____ Records for this task
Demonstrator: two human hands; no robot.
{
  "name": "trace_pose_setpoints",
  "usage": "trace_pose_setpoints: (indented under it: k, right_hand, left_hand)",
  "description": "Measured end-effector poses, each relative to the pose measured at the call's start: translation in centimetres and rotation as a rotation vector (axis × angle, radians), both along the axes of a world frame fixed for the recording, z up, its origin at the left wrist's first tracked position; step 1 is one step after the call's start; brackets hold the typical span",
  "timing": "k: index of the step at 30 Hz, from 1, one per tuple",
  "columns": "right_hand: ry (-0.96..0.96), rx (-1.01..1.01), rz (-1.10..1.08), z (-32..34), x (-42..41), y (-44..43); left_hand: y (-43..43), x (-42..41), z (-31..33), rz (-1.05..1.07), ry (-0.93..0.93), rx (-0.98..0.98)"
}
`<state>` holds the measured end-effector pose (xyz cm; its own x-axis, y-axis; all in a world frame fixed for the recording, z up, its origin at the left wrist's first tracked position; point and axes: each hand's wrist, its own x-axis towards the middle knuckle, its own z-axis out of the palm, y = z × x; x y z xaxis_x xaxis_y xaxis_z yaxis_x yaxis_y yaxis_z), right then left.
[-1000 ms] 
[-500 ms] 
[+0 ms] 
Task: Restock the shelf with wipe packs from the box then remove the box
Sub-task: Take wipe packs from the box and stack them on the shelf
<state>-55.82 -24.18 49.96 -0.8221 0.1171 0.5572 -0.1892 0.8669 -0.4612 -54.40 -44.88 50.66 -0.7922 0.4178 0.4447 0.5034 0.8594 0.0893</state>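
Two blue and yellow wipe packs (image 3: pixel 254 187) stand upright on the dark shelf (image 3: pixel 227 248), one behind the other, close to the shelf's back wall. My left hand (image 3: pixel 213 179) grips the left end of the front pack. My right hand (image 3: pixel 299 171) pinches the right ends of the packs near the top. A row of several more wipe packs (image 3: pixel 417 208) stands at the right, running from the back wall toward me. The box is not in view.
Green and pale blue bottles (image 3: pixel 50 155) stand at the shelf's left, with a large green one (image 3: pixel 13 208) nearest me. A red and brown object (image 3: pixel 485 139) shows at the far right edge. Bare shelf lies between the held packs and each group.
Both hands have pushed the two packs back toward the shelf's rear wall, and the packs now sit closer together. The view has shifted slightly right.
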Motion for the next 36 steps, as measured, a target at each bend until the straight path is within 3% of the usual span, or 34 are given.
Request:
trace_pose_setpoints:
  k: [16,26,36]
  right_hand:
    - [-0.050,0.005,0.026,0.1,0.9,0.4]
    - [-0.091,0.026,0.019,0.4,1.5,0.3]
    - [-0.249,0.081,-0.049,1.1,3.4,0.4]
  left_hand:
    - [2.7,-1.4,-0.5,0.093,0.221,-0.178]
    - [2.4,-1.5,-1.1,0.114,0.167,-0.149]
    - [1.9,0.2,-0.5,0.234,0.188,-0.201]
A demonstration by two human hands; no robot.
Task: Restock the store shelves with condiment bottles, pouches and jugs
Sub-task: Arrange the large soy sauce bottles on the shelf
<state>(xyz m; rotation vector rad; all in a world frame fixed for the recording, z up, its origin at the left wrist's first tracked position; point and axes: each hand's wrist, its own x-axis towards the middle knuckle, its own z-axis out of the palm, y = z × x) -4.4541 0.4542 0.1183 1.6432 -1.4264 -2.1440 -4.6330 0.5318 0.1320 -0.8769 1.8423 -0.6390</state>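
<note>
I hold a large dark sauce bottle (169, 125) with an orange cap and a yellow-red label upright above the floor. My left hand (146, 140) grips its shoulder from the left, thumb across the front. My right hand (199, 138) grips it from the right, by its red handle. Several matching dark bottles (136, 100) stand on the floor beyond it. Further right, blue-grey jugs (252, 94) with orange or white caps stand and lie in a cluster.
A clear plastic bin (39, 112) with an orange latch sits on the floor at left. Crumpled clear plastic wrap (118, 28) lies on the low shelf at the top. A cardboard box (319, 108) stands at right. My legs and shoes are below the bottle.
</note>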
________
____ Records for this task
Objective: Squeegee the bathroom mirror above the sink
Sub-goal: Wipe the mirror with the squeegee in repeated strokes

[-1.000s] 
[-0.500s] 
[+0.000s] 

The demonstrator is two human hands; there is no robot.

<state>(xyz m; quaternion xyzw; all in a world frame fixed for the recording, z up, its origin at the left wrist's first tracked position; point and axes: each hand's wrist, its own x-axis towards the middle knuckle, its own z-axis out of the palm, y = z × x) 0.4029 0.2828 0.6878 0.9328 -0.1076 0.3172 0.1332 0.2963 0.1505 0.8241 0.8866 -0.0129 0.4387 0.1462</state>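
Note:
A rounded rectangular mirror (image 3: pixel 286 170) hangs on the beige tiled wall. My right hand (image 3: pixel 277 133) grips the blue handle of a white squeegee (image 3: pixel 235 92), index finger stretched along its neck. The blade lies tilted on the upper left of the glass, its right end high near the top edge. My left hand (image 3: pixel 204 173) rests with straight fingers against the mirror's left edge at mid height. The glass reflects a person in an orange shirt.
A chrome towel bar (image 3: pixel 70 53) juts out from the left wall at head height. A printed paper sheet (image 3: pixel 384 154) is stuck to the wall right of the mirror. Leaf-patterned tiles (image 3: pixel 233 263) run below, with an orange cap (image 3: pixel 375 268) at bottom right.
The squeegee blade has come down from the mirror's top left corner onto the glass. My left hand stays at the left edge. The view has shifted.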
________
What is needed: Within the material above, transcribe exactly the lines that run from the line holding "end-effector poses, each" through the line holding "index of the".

Written answer:
  "description": "Measured end-effector poses, each relative to the pose measured at the call's start: translation in centimetres and rotation as a rotation vector (axis × angle, radians), both along the axes of a world frame fixed for the recording, z up, its origin at the left wrist's first tracked position; step 1 is one step after the call's start; brackets hold the typical span",
  "timing": "k: index of the step at 30 Hz, from 1, one per tuple",

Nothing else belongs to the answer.